→ Description of the task
Pull out of the data below the stretch of lines bounded by the one containing "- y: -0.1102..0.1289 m" and the one containing "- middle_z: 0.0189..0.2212", both bounds included, unchanged.
START Input data
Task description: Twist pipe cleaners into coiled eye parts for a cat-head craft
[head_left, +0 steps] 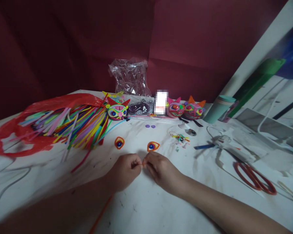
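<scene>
Room to move on worktop (143, 209) at bottom centre; bounded by coloured strips (85, 125) at left, scissors (255, 180) at right, eye-shaped pieces (151, 146) near mid-frame. Pinching orange strip (101, 214) just below frame centre, fingers of left hand (125, 172) and right hand (164, 168) closed on it, tips nearly touching. Looks slim, trailing to bottom edge left of centre.

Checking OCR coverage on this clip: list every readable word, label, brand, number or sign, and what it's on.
None can be read in the head view.
White upright panel: pixelated, nothing on it can be made out.
Dark plastic-wrapped bundle: no legible print; too blurred to rule out small text.
Teal cylinder: no lettering visible.
Clear plastic bag: only creases and glare, no legible print.
</scene>
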Action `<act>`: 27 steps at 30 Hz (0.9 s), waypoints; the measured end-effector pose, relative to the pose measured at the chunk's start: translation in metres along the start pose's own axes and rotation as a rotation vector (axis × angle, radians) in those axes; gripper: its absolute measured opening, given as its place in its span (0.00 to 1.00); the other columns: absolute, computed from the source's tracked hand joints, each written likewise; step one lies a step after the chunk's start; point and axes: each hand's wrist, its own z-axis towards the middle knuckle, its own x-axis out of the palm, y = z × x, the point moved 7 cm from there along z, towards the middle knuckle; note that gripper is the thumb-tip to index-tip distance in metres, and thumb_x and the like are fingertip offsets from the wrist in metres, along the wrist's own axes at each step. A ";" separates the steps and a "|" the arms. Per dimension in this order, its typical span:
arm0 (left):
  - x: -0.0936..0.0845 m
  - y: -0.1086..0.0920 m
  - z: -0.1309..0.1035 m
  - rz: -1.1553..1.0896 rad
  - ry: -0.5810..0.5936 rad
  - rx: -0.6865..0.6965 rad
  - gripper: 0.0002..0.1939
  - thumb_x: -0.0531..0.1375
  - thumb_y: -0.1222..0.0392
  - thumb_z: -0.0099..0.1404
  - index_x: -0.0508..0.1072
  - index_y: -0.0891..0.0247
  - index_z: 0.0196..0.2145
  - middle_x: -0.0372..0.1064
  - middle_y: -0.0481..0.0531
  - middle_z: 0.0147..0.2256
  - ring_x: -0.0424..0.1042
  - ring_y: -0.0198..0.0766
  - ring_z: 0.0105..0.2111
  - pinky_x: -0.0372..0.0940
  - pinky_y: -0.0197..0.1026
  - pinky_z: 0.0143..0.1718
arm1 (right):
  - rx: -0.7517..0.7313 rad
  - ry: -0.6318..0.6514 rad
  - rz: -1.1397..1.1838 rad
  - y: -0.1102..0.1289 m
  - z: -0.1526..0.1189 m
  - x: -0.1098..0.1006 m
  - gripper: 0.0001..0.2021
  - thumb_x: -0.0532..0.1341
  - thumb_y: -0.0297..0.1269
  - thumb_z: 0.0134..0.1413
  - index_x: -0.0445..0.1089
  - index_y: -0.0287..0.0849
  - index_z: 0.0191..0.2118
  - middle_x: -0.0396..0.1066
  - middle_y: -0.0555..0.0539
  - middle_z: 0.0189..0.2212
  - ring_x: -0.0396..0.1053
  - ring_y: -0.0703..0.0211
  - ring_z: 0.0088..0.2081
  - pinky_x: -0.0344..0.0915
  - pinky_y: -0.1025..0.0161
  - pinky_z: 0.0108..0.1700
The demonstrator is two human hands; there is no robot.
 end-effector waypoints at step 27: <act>-0.003 -0.013 -0.005 0.157 -0.049 0.127 0.07 0.51 0.67 0.52 0.61 0.64 0.19 0.55 0.42 0.18 0.56 0.29 0.21 0.51 0.32 0.23 | -0.001 -0.030 -0.011 0.005 -0.002 -0.004 0.07 0.53 0.22 0.49 0.65 0.39 0.28 0.65 0.47 0.26 0.63 0.61 0.30 0.59 0.65 0.33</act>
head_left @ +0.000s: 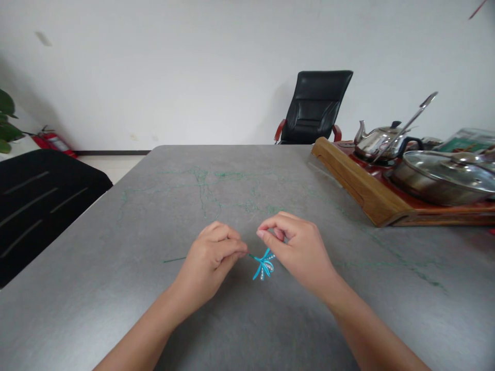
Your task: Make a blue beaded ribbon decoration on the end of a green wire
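Note:
My left hand (212, 252) pinches the thin green stem (175, 259) of a small artificial flower, and the stem's tail sticks out to the left of the hand. On the stem's right end sits the bright blue flower head (264, 265), its narrow petals lined with pearly white beads. Just above and to the right of the petals is my right hand (296, 247), thumb and forefinger brought together in a pinch. Whatever lies between those fingertips is too small to make out. Both hands are raised slightly over the grey table (116, 288).
Fine green threads (228, 176) lie scattered across the table. At the right a wooden tea tray (363, 190) carries a steel kettle (381, 141) and a lidded pan (444, 178). A black office chair (319, 105) stands beyond the far edge, another black chair (46, 201) at the left.

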Demonstrator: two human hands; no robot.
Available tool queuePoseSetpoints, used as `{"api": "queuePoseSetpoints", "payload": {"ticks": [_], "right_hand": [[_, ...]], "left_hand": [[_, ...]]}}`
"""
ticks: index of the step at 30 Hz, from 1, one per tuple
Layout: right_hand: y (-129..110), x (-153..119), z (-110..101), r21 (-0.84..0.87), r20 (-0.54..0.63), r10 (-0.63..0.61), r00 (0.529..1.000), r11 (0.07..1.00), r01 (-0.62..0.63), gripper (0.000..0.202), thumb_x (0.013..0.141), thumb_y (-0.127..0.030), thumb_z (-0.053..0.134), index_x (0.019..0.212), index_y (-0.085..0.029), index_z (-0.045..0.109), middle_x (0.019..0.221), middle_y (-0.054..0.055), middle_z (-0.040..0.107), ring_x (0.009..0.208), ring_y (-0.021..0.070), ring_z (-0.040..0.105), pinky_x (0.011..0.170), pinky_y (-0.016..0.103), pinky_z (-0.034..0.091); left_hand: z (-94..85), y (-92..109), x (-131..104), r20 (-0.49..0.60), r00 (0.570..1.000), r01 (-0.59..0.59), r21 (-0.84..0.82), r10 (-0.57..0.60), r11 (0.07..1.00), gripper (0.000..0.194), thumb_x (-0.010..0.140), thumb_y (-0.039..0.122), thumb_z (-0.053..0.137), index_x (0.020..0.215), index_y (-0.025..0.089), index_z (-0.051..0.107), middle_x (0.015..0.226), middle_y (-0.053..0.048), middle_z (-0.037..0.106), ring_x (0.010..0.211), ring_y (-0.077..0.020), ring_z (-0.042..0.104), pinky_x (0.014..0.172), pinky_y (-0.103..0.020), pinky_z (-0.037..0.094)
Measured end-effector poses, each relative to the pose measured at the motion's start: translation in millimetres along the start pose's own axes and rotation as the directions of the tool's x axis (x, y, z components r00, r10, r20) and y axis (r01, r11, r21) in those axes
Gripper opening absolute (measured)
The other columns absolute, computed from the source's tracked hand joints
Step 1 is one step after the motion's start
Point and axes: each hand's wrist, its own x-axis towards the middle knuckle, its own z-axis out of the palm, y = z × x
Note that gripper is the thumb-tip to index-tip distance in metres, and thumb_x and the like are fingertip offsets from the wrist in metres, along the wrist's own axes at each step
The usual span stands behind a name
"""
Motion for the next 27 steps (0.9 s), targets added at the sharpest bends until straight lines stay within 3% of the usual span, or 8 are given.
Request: {"api": "queuePoseSetpoints", "payload": {"ticks": [6,10,16,21,24,27], "right_hand": [[17.8,9.1,-1.2,0.318,0.188,0.160,0.969,0.924,-0.214,0.014,0.080,-0.027,0.060,0.074,-0.017,0.068,0.053,-0.006,0.043,0.050,0.0088,0.039,0.049,0.023,0.028],[24.7,14.0,5.3,0.505,0.282,0.229,0.932,0.791,-0.347,0.015,0.073,-0.031,0.067,0.071,-0.017,0.067,0.056,-0.005,0.050,0.052,0.0084,0.041,0.050,0.022,0.029],[25.9,14.6,24.1,0.622,0.429,0.314,0.847,0.578,-0.528,0.014,0.066,-0.030,0.069,0.066,-0.016,0.064,0.053,-0.006,0.050,0.047,0.0067,0.035,0.047,0.021,0.026],[21.3,8.1,45.1,0.647,0.436,0.293,0.851,0.555,-0.523,0.018,0.062,-0.028,0.069,0.056,-0.017,0.056,0.054,-0.005,0.052,0.051,0.0079,0.041,0.052,0.022,0.033],[15.4,1.4,53.2,0.642,0.418,0.265,0.869,0.591,-0.489,0.020,0.065,-0.030,0.069,0.057,-0.017,0.056,0.056,-0.004,0.053,0.056,0.0093,0.044,0.056,0.023,0.036],[8.0,-6.1,54.7,0.609,0.408,0.239,0.881,0.648,-0.457,0.017,0.069,-0.030,0.066,0.061,-0.017,0.060,0.052,-0.006,0.044,0.051,0.0084,0.037,0.051,0.022,0.030]], "left_hand": [[-4.4,-1.3,-1.4,0.022,1.000,0.000,-0.092,0.002,0.996,0.017,0.089,0.017,0.058,0.087,0.025,0.072,0.082,-0.003,0.067,0.083,-0.0182,0.058,0.078,-0.032,0.043],[-6.6,0.8,-1.9,0.012,0.999,0.046,-0.178,-0.045,0.983,0.015,0.090,0.021,0.059,0.083,0.025,0.072,0.080,-0.003,0.068,0.082,-0.0187,0.058,0.078,-0.033,0.043],[-7.3,-0.5,-2.1,-0.120,0.970,0.168,-0.287,-0.209,0.943,0.009,0.085,0.023,0.066,0.079,0.024,0.073,0.078,-0.001,0.067,0.080,-0.0172,0.060,0.076,-0.030,0.043],[-3.8,-3.5,-1.4,-0.238,0.889,0.308,-0.317,-0.390,0.897,0.009,0.083,0.023,0.066,0.075,0.022,0.072,0.077,0.000,0.067,0.078,-0.0170,0.060,0.075,-0.030,0.043],[-3.4,-3.3,-1.0,-0.283,0.841,0.364,-0.337,-0.462,0.869,0.011,0.081,0.026,0.066,0.073,0.021,0.072,0.075,0.000,0.067,0.075,-0.0174,0.060,0.073,-0.030,0.043],[-3.8,-3.5,-1.1,-0.314,0.809,0.393,-0.338,-0.496,0.855,0.011,0.081,0.027,0.067,0.073,0.021,0.072,0.074,0.000,0.067,0.073,-0.0172,0.059,0.072,-0.029,0.043]]}}
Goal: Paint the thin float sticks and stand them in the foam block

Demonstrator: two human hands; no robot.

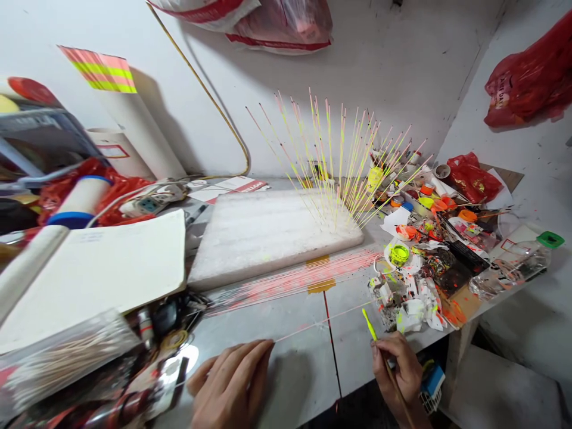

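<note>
Grey tabletop [308, 348]: white rectangular foam slab [263, 229] mid-frame, thin yellow-pink rods [342, 140] upright in it. Left hand [235, 381], lower centre, fingers pinched together; right hand [400, 360], lower right, curled snugly on slim wooden yellow-tipped brush [369, 325]. Left's catch: thin pale-pink rod [308, 327], lower centre. Probably light, springy, snappable; pinch one end. Count: one slab, one brush, one held rod; upright ones uncountable.

Left of the grip lies a clear bag of thin sticks [111, 326], an open notebook [120, 262] beyond it; right of the grip, a green-capped bottle [529, 257] lies below a hanging red bag [521, 89].
</note>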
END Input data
→ Written answer
  - y: -0.1102..0.1289 m
  - z: -0.1526..0.1189 m
  - x: -0.1098..0.1006 m
  - gripper: 0.0001..0.2021
  - thumb_x: -0.0532..0.1341
  - thumb_y: -0.0297..0.1269
  - thumb_z: 0.0134..0.1413
  - index_x: -0.0445..0.1089
  - index_y: -0.0287..0.0849
  - index_z: 0.0191..0.2118
  - middle_x: -0.0396..0.1066
  - middle_y: -0.0555..0.0539
  - middle_z: 0.0189..0.2212

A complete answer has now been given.